Wayte Recital to Explore War, Migration

October 15, 2015—On Friday, Nov. 13, the University of Oregon will present a unique mixed-media event incorporating both musical and visual components. Entitled "Mortal Sphere," the event will feature a recital by the renowned soprano (and UO faculty member) Laura Decher Wayte along with her musical collaborators, pianist Nathalie Fortin and saxophonist Idit Shner, with an original art installation and a small gallery exhibition by local mixed media artist Lillian Almeida.

The event is scheduled 7:30 p.m. in historic Beall Concert Hall on the UO campus. Tickets are available at the door or in advance from the UO Ticket Office, 541-346-4363. General admission is $10; $8 for students and seniors.

Acclaimed soprano Wayte and her musical partner, the pianist Fortin, will collaborate with painter and sculptor Almeida in a performance of Samuel Barber's “Knoxville: Summer of 1915” (a work that features text from James Agee's novel A Death in the Family).  The concert title “Mortal Sphere” references the limited time all of us have alive, and the natural progression from child to adult.

Wayte says that the picture of American stability as depicted in the Samuel Barber selection will be contrasted with Ellwood Derr’s musical adaptation of “I Never Saw Another Butterfly” and Ralph Vaughn Williams’s “Blake Songs.”

“Derr sets to music poems that were written by children who later died in a Nazi concentration camp,” noted Wayte. “As you can imagine, the observations these children made differ from those in ‘Knoxville,’ while William Blake’s texts present a global view of the human struggle to be moral.”

Family Connections

Wayte says that the recital will be powerful, affecting, and unabashedly political, featuring ruminations on morality at the personal, cultural, and societal levels.

“Mortal Sphere’ is an open exploration of childrearing and family, filtered through the prism of my own German-American cultural heritage,” Wayte explained. “My father was born in Nazi Germany, a violent, genocidal country, so he is grateful to have raised his own children here in the U.S., in an open, democratic nation. It amazes me that one species can have created both democracy and genocide.”

“The economic and environmental pressures of today’s world will test humanity’s ability to walk on the moral side of possibility,” she added, tests she believes our species is currently undergoing as violence, persecution, and migration arise once again in the Middle East and Europe. 

In the era after World War II, Wayte’s grandfather worked for a German engineering company. At the time of partition, the Decher family, among other German families, relocated to the U.S. to avoid proprietary engineering knowledge falling into Soviet hands.

The Decher family odyssey had a profound influence on Wayte’s father, at that time a boy.

“I feel this difference between midcentury America and midcentury Germany each time I read news of war- and famine-torn countries around the world,” Wayte continued. “I want families in these stressed communities to have the chance my father had to move away from political instability, so they can raise their own children in a culture that tries to tolerate and foster difference, rather than one that desperately clings to power out of fear.”

Mixed-Media Messaging

The large hanging wire sculptures constructed by Almeida will set the scene and the mood for a unique marriage of sound and sight, transforming the Beall Hall stage into an otherworldly landscape, enhanced by moving shadow projections courtesy of lighting designer Bob Durnell.

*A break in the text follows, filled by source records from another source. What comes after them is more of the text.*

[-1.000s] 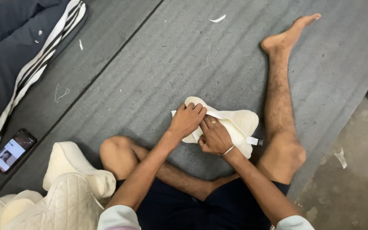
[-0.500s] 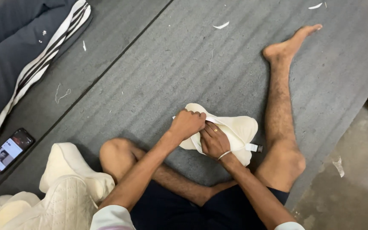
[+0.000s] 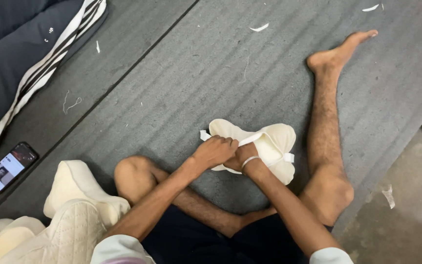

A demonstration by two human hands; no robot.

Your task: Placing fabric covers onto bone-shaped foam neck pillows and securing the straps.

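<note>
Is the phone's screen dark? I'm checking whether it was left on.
No: the phone lies face up on the grey mat with its screen lit, away from both hands.

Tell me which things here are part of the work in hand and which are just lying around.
In hand: cream padded fabric piece with its white strap, gripped by left hand and right hand.
Lying about: black smartphone, pile of cream quilted pieces, striped dark cloth, white scraps.

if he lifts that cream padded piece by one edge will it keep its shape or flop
The cream padded piece would probably sag: it already folds under the left hand and right hand. It looks light, like thin padded fabric. It seems unlikely to slide on the ribbed grey mat.
</note>
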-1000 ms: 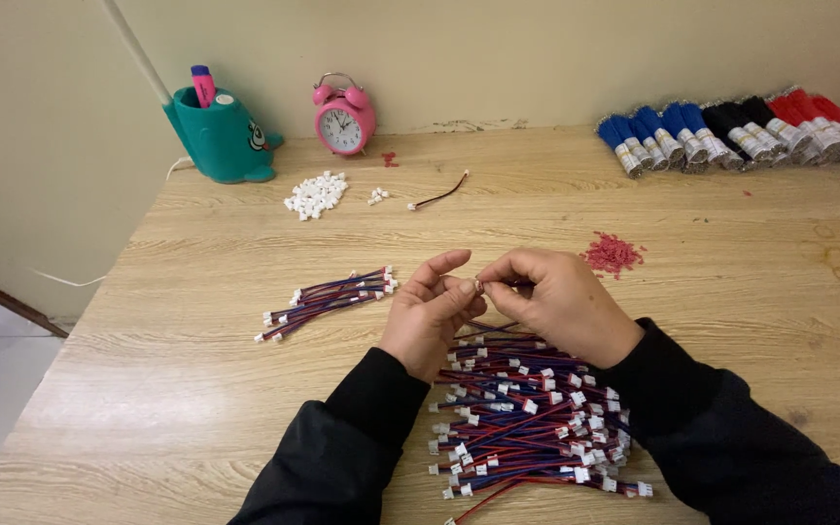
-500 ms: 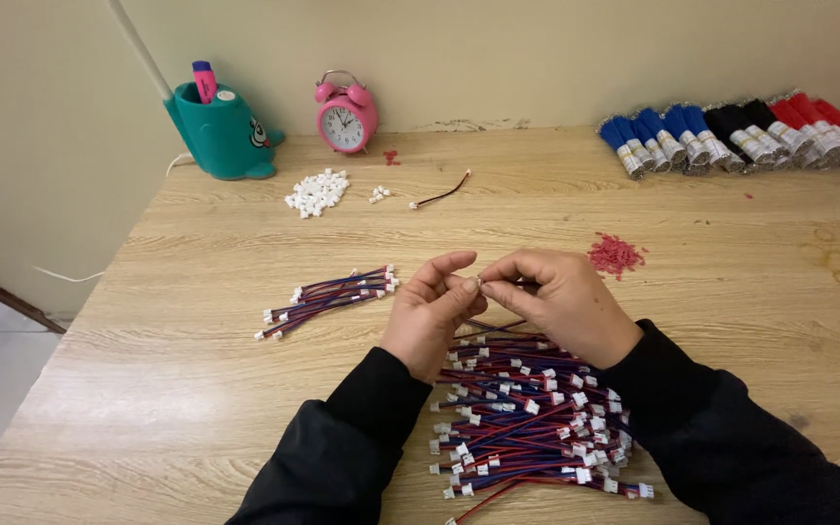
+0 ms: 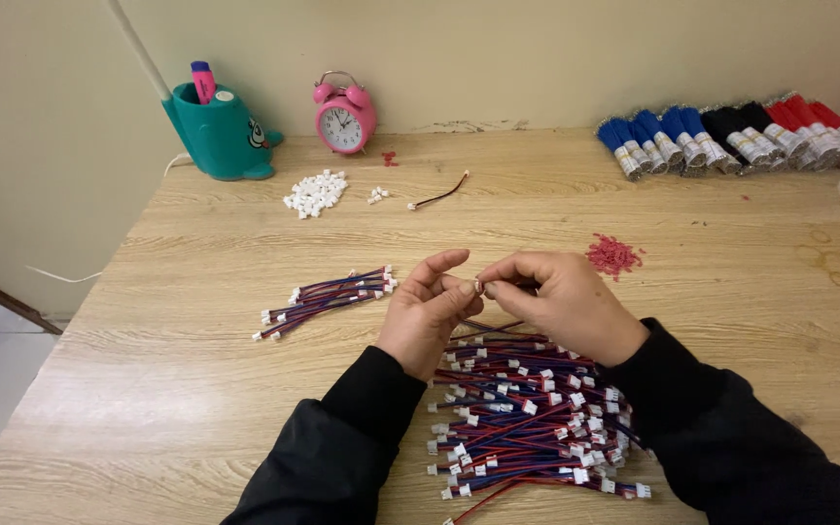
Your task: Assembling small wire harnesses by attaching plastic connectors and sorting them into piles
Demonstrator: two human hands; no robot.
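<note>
1. Pinching a small white connector (image 3: 478, 286) between them, the left hand (image 3: 427, 316) and right hand (image 3: 558, 301) meet above the near middle of the desk (image 3: 196, 389), fingertips closed narrowly on the piece and its thin wire.
2. A big loose heap of red-and-blue wire leads (image 3: 527, 418) lies just under the wrists, seemingly the stock left to handle.
3. A small tidy bundle of leads (image 3: 328, 297) sits to the left, probably the finished share, so the work looks only early on.
4. Far left, a pile of white connector housings (image 3: 315, 192) waits near a single lead (image 3: 439, 192).
5. Red scraps (image 3: 614, 255) lie right of the hands.
6. Against the far wall stand a teal pen holder (image 3: 221, 136), a pink alarm clock (image 3: 345, 114), and blue, black and red wire bundles (image 3: 731, 136) in a row at far right.
</note>
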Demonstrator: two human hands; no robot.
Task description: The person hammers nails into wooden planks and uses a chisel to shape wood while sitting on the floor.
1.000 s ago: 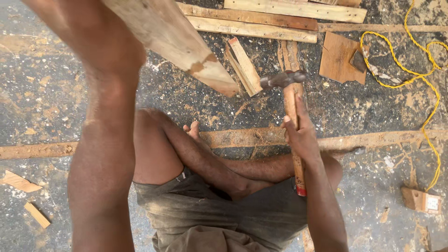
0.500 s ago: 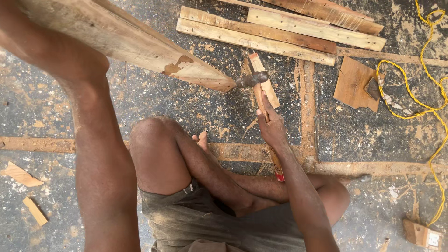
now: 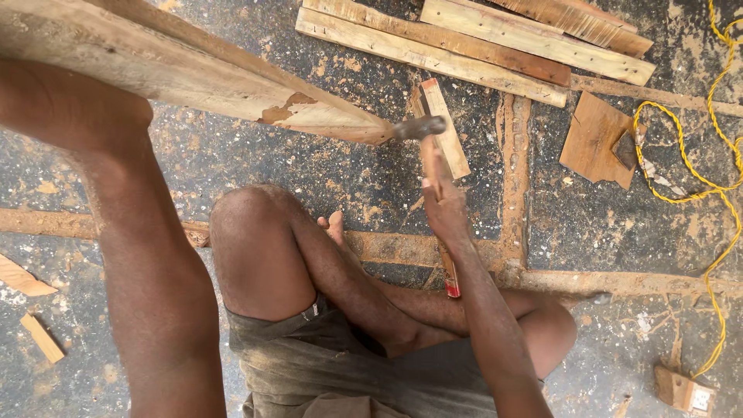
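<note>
dark gritty floor (image 3: 193, 170), sawdust scattered, daylight, wood strips (image 3: 433, 248) embedded.

The left hand is out of sight past the upper left edge of the frame, and the big plank (image 3: 193, 73) runs off there too; the hammer handle (image 3: 447, 271) is partly covered by the right hand (image 3: 445, 205); the yellow cord (image 3: 712, 178) leaves the right edge
</note>
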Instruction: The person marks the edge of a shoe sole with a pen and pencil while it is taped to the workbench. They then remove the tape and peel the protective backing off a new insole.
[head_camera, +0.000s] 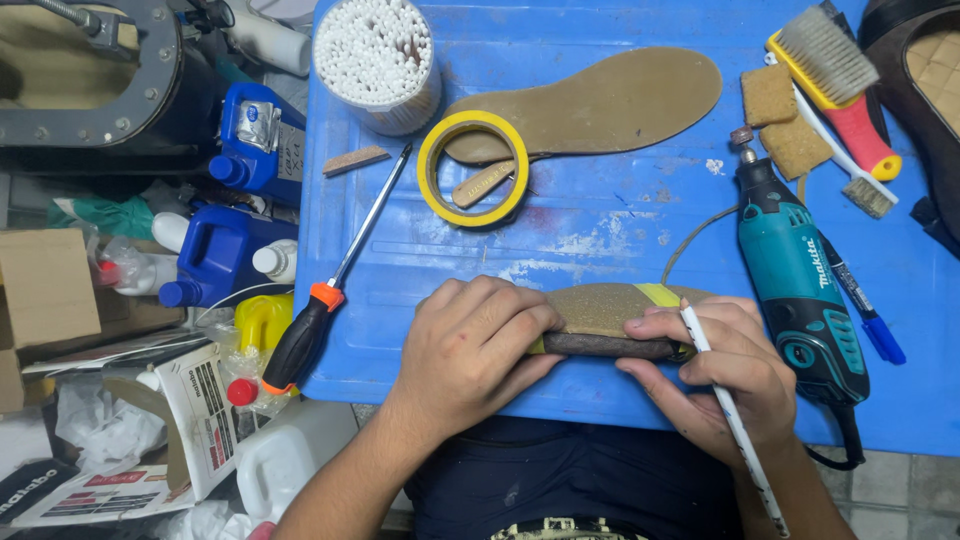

“My aim was to create an environment that elegantly holds the suggestions of human figures, while allowing the shapes of the ‘empty’ spaces between, inside and around them, to be an emotionally charged vessel," explained Almeida. “This resulting empty vessel is a space in which Laura’s songs and Nathalie’s music can move.”

“We’ve taken our cues from the hall’s beautiful, traditional structure in creating a sparse but visually dynamic setting,” Almeida added.

Following the concert, audience members are invited to a reception in the Katie Frohnmayer Club Room to meet the visual and performing artists. Paintings from Almeida’s “Figures from an Opera” series, which is inspired by Wayte’s work, will be on display at the reception.

Wayte and Fortin last presented a multimedia collaborative performance in Beall Concert Hall in January of 2014, partnering with visual artist Helen Liu, an event that drew 150 concertgoers.

Event details

Friday, November 13
Laura Wayte, Soprano with Nathalie Fortin, Piano; and Idit Shner, Saxophone
“Mortal Sphere”
7:30 p.m., Beall Concert Hall, Frohnmayer Music Building; reception to follow
$10 general admission, $8 students and seniors
Tickets are available at the door or in advance from the UO Ticket Office, 541-346-4363

Image of painting from Almeida's "Scenes from an Opera" series used by permission of the artist.